Weniger Spenden für „Brot für die Welt“ aus Bayern

Im zweiten Jahr der Corona-Pandemie haben Menschen in Bayern weniger Geld an das Hilfswerk „Brot für die Welt“ gespendet. Rund 10,6 Millionen Euro gingen 2021 im Freistaat an die evangelische Organisation und damit knapp eine Million weniger als im Vorjahr, teilte ein Sprecher des Hilfswerks am Mittwoch in Nürnberg mit.

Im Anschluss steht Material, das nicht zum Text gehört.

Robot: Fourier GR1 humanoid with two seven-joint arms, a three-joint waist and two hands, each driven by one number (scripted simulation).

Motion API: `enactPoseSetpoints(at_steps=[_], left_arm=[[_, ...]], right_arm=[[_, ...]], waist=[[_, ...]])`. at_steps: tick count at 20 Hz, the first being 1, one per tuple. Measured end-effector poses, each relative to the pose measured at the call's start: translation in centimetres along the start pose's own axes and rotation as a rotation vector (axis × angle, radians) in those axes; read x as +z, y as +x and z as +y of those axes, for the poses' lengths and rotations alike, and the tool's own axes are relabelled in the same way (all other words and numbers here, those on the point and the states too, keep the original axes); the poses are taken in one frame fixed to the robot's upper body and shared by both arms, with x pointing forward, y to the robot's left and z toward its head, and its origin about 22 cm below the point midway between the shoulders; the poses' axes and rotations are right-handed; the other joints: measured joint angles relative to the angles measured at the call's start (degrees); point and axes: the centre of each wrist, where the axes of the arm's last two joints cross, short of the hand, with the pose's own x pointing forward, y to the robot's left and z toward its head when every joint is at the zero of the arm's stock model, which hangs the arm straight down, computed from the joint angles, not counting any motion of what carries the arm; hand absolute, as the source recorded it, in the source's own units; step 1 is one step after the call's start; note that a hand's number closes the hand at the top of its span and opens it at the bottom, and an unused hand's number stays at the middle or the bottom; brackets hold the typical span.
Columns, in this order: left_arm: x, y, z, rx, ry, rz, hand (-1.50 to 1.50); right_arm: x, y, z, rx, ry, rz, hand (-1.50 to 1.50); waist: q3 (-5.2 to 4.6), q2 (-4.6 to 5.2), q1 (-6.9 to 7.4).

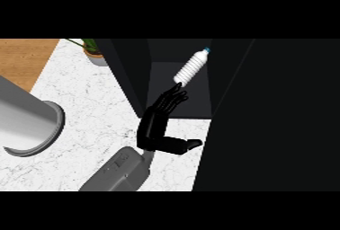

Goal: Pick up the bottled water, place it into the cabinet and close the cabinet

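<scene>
white bottle (191, 67) in cabinet (179, 96), touching hand (154, 126) fingertips.

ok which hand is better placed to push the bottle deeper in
Left, likely: the left hand is at the open cabinet with straight fingers by the bottle; the right hand isn't in view.

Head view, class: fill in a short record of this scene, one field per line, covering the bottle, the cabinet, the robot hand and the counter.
bottle: bottled water, white with blue cap, lying inside the cabinet
cabinet: dark cabinet, door open
robot hand: one robot hand, fingers straight, tips at the bottle's base; which side cannot be told
counter: white marble counter
other items: potted plant at the back, grey round vessel at left
</scene>
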Motion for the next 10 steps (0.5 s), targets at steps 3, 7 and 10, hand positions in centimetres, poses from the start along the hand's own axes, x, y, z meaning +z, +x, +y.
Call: enactPoseSetpoints(at_steps=[3, 7, 10], left_arm=[[3.6, 0.5, 1.3, -0.002, 0.039, -0.004, -1.50], [8.2, 1.7, 3.6, -0.011, 0.085, -0.014, -1.50], [10.9, 3.0, 5.0, -0.005, 0.092, -0.027, -1.50]], right_arm=[[0.0, 0.0, 0.2, 0.001, -0.006, -0.002, -1.50], [0.2, 0.2, 0.0, 0.000, 0.050, 0.023, 1.50], [0.2, 0.2, -0.2, -0.018, 0.166, 0.051, 1.50]], waist=[[-0.01, 0.01, 0.55], [-0.04, 0.13, 0.96], [-0.10, 0.17, 1.39]])
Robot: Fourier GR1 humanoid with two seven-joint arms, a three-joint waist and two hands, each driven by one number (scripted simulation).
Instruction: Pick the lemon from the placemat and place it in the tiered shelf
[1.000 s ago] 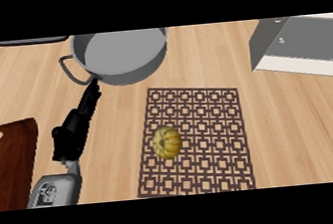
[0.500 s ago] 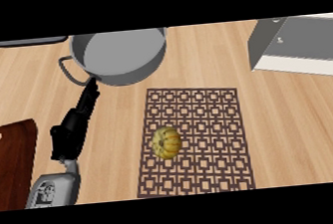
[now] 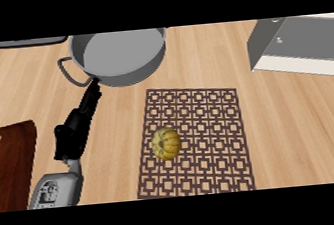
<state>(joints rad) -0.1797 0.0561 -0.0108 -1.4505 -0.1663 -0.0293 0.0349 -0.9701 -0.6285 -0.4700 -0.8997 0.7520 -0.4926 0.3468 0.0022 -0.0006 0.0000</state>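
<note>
- left hand (image 3: 75, 130) is the only one showing; fingers look straight and empty, hard to say
- lemon (image 3: 166, 143) lies to its right, mid mat (image 3: 199, 106), long axis pointing away
- shelf (image 3: 305, 44) far right

Ribbed yellow lemon (image 3: 166, 143) on brown lattice placemat (image 3: 199, 106) — grey tiered shelf (image 3: 305, 44) well apart
</note>
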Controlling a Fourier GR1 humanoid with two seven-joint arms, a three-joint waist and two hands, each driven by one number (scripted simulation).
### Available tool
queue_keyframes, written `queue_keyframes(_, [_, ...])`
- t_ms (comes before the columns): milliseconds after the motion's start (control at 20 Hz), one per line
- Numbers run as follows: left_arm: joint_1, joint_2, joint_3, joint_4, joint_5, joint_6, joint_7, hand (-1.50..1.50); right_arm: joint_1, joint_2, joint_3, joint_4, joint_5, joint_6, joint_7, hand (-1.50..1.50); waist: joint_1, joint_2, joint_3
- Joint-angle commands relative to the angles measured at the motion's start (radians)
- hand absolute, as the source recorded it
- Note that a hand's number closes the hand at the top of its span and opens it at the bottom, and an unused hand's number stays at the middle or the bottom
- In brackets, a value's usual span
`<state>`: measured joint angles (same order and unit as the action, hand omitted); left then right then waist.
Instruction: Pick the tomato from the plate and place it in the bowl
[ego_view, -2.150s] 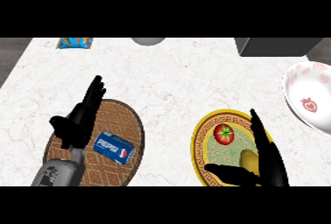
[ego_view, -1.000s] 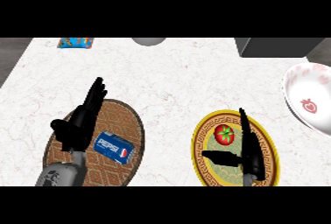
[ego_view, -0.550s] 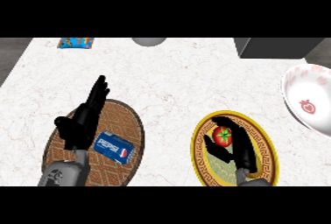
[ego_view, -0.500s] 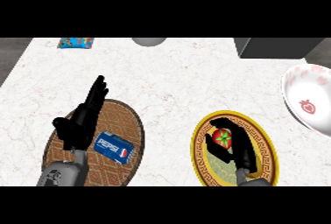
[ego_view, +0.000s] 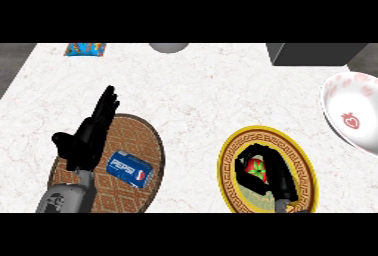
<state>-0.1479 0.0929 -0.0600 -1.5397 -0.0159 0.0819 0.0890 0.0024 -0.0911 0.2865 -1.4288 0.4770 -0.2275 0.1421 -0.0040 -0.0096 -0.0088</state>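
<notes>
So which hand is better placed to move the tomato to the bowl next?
The right hand. Its fingers already curl round the tomato on the plate, and the bowl lies on that same side. The left hand is open over the brown mat, far from both.

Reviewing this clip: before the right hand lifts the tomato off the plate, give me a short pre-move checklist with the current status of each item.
1. Black right hand curled round the red tomato with green stem: ok.
2. Tomato clear of the gold-rimmed round plate: cannot tell; it shows over the plate's middle, its height hidden.
3. White bowl with a red strawberry mark free to receive it: ok, nothing shows inside, though part is cut off at the right edge.
4. Counter between plate and bowl unobstructed: ok.
5. Black left hand out of the way: ok, open above the brown round mat beside the blue Pepsi can.
</notes>
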Motion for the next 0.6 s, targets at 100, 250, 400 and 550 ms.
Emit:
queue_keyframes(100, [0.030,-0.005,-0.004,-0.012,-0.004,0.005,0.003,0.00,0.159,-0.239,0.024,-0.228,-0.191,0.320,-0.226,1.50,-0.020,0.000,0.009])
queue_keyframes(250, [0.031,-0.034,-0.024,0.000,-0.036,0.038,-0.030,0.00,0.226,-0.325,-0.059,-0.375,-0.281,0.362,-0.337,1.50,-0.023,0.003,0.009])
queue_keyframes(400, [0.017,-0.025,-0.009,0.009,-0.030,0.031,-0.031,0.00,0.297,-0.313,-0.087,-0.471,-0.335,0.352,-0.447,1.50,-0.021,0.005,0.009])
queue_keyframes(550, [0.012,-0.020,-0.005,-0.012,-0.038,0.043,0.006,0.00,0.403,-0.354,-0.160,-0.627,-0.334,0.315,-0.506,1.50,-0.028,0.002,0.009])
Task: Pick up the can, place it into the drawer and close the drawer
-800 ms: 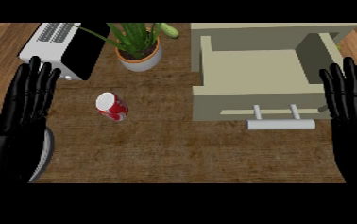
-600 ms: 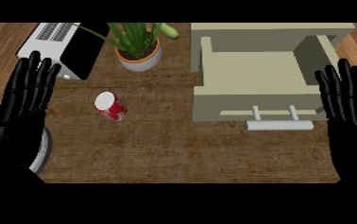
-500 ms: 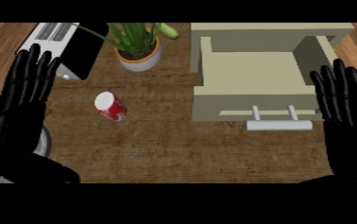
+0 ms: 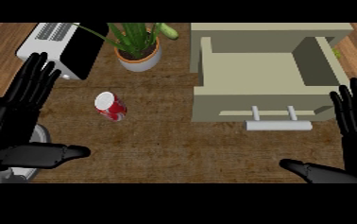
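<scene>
So nothing's been grabbed yet, this looks like the very start of the pick-up step. The small red metal can with a white top (image 4: 111, 107) is lying on its side on the brown wood-grain tabletop (image 4: 174, 142), over toward the left edge and well apart from everything else. The left hand (image 4: 28, 100) sits at the tabletop's left edge with its fingers straight and spread, thumb sticking out low down, holding nothing. The right hand (image 4: 342, 124) is at the right edge, also flat and empty, thumb poking in along the front edge.

The beige box-shaped drawer (image 4: 261, 76) takes up the back right of the tabletop and it's already pulled open, with a pale bar handle (image 4: 277, 124) on its front face. Inside looks bare from here.

Behind the can there's a green leafy plant in a white pot (image 4: 140, 53) and a silver and black toaster (image 4: 66, 48) at the back left corner.

My guess for the next move: the left hand is the closer one, so it needs to come in over the can and curl round it. Since it's tipped over it could roll when touched, so I'd approach across its length.
</scene>
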`<action>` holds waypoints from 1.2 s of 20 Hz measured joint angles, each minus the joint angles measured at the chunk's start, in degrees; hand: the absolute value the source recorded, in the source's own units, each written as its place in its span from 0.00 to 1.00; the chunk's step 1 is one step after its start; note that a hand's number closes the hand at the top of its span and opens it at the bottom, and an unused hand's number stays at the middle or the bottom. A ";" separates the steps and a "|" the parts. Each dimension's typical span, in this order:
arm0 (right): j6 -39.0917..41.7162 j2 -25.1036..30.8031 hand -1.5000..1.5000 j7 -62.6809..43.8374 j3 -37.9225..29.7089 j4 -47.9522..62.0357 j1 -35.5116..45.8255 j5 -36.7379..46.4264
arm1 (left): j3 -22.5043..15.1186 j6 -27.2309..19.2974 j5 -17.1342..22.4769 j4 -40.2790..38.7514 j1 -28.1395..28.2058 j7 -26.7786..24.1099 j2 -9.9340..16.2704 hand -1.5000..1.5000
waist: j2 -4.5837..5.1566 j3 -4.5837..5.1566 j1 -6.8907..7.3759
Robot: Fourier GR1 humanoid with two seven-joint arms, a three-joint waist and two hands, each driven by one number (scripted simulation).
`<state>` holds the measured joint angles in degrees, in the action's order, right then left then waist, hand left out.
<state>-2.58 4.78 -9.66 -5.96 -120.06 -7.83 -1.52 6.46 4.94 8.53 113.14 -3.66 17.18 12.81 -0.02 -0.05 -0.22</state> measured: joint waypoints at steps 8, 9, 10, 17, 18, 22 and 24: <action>5.57 1.45 0.00 2.11 -7.11 -1.15 -5.82 -6.93 | 3.64 2.24 3.84 5.97 3.44 5.24 1.09 0.00 | -0.06 0.04 0.13; 6.44 1.78 0.00 2.14 -8.10 -1.47 -6.55 -7.85 | 3.82 2.60 4.00 6.88 4.31 5.35 0.93 0.00 | -0.06 0.03 0.14; 7.02 2.07 0.00 1.97 -8.94 -1.80 -6.97 -8.54 | 4.21 2.52 4.67 8.33 4.54 6.92 1.09 0.00 | -0.06 0.03 0.14; 12.98 1.95 0.00 5.70 -13.32 -2.33 -12.86 -12.86 | 8.94 1.66 10.91 8.84 5.07 10.68 0.26 0.00 | -0.08 0.04 -0.02; 13.70 2.40 0.00 5.68 -14.31 -2.33 -13.18 -13.67 | 9.24 1.50 11.54 7.64 4.29 10.76 0.11 0.00 | -0.07 0.04 -0.07; 15.58 2.00 0.00 7.21 -15.89 -0.77 -13.30 -14.41 | 9.72 0.68 14.03 6.17 3.41 12.28 -1.05 0.00 | -0.05 0.05 -0.02; 16.57 2.24 0.00 7.17 -17.09 -0.77 -13.68 -15.28 | 9.25 0.16 14.08 3.87 2.07 11.84 -1.92 0.00 | -0.02 0.05 -0.10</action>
<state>13.99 7.03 -2.49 -23.05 -120.83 -21.51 -16.80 15.72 5.10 22.61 117.01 -1.59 29.02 10.89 -0.05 -0.01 -0.32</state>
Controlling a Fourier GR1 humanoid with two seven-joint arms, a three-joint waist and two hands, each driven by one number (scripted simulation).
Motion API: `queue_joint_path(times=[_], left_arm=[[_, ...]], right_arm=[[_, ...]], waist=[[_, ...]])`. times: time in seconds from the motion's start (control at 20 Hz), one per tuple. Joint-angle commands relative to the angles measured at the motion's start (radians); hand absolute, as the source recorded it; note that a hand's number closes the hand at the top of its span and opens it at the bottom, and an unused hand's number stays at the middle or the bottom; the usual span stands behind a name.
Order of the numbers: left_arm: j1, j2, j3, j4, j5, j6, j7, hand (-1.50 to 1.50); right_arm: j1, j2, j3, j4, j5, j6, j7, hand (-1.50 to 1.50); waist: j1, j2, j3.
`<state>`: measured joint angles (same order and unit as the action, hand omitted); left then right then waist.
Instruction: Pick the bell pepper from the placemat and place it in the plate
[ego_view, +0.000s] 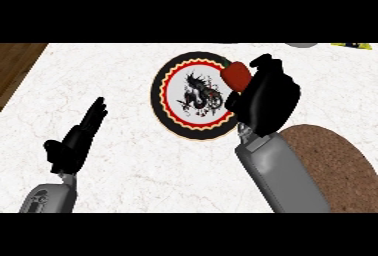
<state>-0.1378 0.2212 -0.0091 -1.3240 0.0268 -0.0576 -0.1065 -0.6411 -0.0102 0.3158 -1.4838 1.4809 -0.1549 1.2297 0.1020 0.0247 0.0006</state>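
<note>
Red bell pepper (237, 76) over plate (193, 97) rim, brown placemat (336, 162) nearby.

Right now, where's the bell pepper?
Head view: bell pepper is in the right hand, over the plate's right rim, left of the placemat.

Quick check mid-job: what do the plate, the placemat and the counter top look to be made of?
Plate: probably glazed ceramic, smooth white centre with a printed black dragon and red and black rim.
Placemat: looks like woven fibre or cork, brown, speckled, matte.
Counter top: seems marble or similar stone, pale with faint veining; a wooden strip shows at its left edge.
</note>
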Motion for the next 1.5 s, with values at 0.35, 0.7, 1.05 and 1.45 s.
queue_joint_path(times=[0.35, 0.7, 1.05, 1.45], left_arm=[[-0.023, -0.010, 0.003, 0.023, -0.003, 0.005, -0.005, 0.00], [0.000, 0.024, 0.028, 0.018, 0.011, -0.014, -0.003, 0.00], [0.013, -0.003, 0.039, 0.053, 0.006, 0.020, -0.021, 0.00], [0.095, 0.034, 0.068, -0.024, 0.029, 0.001, -0.019, 0.00]], right_arm=[[-0.118, 0.010, -0.156, 0.169, -0.047, -0.348, 0.215, -1.50], [-0.045, 0.010, -0.210, 0.050, -0.005, -0.578, 0.169, -1.50], [0.155, 0.010, -0.096, -0.101, -0.023, -0.756, 0.148, -1.50], [0.549, 0.010, 0.144, -0.243, 0.026, -0.919, 0.099, -1.50]], waist=[[0.005, 0.004, 0.001], [-0.022, -0.015, 0.004], [-0.071, -0.026, 0.001], [-0.095, -0.036, 0.001]])
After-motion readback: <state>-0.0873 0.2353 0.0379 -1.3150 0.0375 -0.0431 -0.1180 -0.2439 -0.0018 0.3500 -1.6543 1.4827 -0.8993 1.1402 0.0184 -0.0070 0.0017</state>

Trotz des Rückgangs stehe Bayern damit weiterhin vor Baden-Württemberg an der Spitze der Landeskirchen. Das schlechtere Ergebnis erklärte die Präsidentin der Diakonie Bayern, Sabine Weingärtner, damit, dass in das Jahresergebnis 2021 auch die Kollekten aus den Advents- und Weihnachtsgottesdiensten 2020 eingeflossen seien. „Diese sind aufgrund der Corona-Pandemie jedoch oftmals abgesagt worden“, betonte sie.

Das Hilfswerk unterstützt weltweit Menschen in Armut. Bundesweit erhielt die Organisation im Jahr 2021 den Angaben zufolge mehr als 63,6 Millionen Euro Spenden und damit 13,2 Millionen Euro weniger als 2020.